*** Opening DATASET EXCERPTS ***

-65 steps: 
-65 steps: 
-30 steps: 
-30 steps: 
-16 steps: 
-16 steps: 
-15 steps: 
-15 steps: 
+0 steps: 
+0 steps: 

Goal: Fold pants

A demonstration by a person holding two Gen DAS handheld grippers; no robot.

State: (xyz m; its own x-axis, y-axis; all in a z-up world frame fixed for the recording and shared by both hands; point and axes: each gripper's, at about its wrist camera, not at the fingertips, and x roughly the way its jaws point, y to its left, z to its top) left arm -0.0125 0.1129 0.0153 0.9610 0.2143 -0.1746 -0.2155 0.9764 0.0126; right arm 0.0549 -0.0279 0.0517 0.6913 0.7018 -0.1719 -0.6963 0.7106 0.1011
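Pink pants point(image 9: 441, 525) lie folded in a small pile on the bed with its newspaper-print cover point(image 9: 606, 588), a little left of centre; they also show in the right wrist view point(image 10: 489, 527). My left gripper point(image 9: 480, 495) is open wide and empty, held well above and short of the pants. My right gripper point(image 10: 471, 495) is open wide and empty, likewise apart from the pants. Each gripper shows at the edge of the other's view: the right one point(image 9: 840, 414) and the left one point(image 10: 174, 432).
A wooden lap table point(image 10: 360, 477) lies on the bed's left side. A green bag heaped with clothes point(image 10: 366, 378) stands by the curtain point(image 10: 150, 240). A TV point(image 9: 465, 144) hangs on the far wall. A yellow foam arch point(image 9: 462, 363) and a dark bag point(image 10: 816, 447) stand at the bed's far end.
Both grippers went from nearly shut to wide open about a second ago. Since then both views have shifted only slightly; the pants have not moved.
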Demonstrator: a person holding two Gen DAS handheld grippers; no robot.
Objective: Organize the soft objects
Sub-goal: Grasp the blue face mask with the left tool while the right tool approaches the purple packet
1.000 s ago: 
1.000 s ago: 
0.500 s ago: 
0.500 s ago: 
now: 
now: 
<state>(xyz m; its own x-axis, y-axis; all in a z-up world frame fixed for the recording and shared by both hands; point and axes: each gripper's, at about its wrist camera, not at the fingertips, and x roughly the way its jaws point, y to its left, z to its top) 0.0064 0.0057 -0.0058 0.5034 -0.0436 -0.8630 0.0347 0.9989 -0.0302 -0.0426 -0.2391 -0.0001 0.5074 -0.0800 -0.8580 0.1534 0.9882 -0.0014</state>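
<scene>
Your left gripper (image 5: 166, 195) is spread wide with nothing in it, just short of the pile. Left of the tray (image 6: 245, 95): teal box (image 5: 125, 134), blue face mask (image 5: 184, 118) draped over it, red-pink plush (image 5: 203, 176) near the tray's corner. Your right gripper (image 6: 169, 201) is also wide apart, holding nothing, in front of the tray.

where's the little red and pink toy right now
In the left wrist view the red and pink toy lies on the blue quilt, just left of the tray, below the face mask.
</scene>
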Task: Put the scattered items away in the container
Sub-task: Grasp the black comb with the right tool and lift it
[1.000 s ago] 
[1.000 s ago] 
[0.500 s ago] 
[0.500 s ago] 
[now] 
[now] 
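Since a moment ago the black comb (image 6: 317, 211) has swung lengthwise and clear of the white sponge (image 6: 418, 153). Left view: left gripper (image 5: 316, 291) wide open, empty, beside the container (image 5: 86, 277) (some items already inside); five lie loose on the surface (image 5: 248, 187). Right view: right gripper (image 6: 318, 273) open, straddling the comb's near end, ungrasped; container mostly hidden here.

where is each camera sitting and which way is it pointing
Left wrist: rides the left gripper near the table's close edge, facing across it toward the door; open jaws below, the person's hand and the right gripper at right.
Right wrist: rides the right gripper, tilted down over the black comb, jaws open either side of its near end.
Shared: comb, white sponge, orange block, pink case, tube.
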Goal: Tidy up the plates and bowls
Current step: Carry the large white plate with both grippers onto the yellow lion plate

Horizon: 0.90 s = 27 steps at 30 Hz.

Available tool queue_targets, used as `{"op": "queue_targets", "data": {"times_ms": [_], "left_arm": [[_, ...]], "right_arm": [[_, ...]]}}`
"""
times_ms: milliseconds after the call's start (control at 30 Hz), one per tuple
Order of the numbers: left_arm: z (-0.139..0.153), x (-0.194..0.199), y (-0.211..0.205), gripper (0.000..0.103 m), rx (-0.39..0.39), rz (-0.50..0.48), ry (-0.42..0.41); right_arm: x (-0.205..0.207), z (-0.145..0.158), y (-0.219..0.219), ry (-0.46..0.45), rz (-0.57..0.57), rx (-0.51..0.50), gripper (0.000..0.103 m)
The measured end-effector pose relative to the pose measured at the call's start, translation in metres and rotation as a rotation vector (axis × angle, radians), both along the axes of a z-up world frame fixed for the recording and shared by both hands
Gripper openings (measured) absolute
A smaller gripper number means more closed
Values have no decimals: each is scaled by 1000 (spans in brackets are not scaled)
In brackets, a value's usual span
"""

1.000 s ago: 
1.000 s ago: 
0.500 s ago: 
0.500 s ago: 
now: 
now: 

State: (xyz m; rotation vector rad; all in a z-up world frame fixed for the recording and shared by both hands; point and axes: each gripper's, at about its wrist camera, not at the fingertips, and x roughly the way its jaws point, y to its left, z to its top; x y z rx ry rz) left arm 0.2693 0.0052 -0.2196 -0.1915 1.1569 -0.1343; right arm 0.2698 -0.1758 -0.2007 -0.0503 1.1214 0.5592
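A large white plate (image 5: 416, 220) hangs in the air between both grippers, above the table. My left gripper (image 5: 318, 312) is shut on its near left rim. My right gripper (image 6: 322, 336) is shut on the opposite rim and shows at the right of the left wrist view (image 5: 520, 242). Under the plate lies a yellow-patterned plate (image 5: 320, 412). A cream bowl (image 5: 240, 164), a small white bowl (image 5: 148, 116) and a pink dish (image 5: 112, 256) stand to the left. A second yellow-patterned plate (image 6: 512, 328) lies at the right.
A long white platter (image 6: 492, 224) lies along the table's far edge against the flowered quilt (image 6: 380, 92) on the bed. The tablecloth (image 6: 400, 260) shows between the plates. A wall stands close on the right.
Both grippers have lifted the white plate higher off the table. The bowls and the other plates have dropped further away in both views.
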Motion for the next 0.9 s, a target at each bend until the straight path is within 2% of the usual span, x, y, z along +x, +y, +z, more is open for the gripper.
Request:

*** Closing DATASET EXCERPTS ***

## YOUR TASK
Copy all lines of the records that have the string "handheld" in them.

## EXPECTED OUTPUT
A demonstration by a person holding two Gen DAS handheld grippers; no robot.
Demonstrator: a person holding two Gen DAS handheld grippers; no robot.

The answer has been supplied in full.